What parents need to know now about the new Social Host Laws
There are a lot of steps between a bill being proposed and becoming the law of the land. Each state has their own twist on the process. However, all of them share one objective; the process is designed to be complex, to create high barriers that prevent unnecessary laws and permit passions or fashions to cool.
According to the website – and reliable legislative resource – Legiscan.com, the following describes the steps in the legislative process.
The process starts when someone decides current law needs revision. A bill is drafted, which is essentially a list of changes to the existing compiled state statutes and code that may add, strike, or amend the text to confer new purpose, restrictions, etc.
The bill is introduced into the first chamber. This often entails the chamber Clerk and registering the official introductory draft of the legislation.
The definition of “read” varies however rare is the instance that the bill is read verbatim on the chamber floor. At this stage a synopsis of the legislation is presented and any initial discussion or decisions on the merit of the bill may be decided and then the bill typically referred to one or more committees will continue the life process of the bill.

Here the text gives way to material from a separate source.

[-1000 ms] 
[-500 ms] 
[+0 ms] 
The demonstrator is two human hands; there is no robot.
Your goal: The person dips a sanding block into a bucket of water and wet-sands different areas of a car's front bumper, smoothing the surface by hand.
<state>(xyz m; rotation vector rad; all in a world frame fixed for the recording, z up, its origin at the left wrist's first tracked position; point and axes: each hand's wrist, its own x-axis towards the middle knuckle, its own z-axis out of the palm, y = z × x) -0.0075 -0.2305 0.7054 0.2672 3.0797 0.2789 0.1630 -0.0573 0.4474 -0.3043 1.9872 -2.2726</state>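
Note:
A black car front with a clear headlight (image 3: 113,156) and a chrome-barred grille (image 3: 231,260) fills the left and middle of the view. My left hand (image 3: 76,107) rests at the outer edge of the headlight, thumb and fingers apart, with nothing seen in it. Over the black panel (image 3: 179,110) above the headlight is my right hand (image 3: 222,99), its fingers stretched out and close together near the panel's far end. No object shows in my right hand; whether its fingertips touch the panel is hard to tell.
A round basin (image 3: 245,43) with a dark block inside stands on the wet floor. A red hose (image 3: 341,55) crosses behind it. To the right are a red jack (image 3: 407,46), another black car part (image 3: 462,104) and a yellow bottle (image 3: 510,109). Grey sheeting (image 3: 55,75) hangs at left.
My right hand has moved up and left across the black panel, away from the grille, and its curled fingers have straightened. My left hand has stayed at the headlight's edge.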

In most states committees do the bulk of the legislative debate, modification. They are specialized by area of oversight or expertise and will discuss and research the bill, potentially amending or substituting a new draft. The committee typically recommends to the Committee of the Whole, another way of saying the entire chamber, that the bill either Pass or Do Not Pass.
After a bill has been ‘read’ a third time it is put to a vote for passage out of the originating house. If the vote passes the bill is then considered to be Engrossed and it sent to the other chamber of the legislative body.

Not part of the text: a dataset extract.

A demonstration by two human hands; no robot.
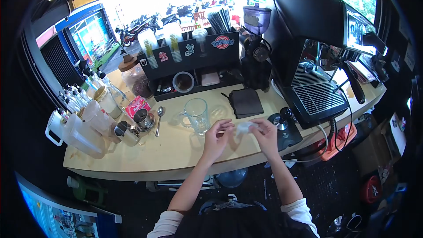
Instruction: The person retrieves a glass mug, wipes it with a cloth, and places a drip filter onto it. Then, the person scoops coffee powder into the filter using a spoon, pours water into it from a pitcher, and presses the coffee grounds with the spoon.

The process then repeats itself from Introduction to Third reading.
Once the bill gets to third reading there is another vote for passage. Should it pass, then the bill normally will be considered to be Enrolled. This version of the bill text is what will be sent to the Governor and will be codified by the Secretary of State as part of the official Chapter and Acts.
In states where Governor approval is required, the Enrolled bill is sent to the Governor. This may be ceremonial, or the Governor may have the power to veto the bill, or if left unsigned for a fixed period of time is de facto approved.
See, it’s really quite simple… Of course there’s still matters such as conference committees, same as/similar to bills, enforced debate, suspension of rules, Secretary of State, Chapters and Acts. Not to mention all of Nebraska and Tennessee. However, that is the upper level class.”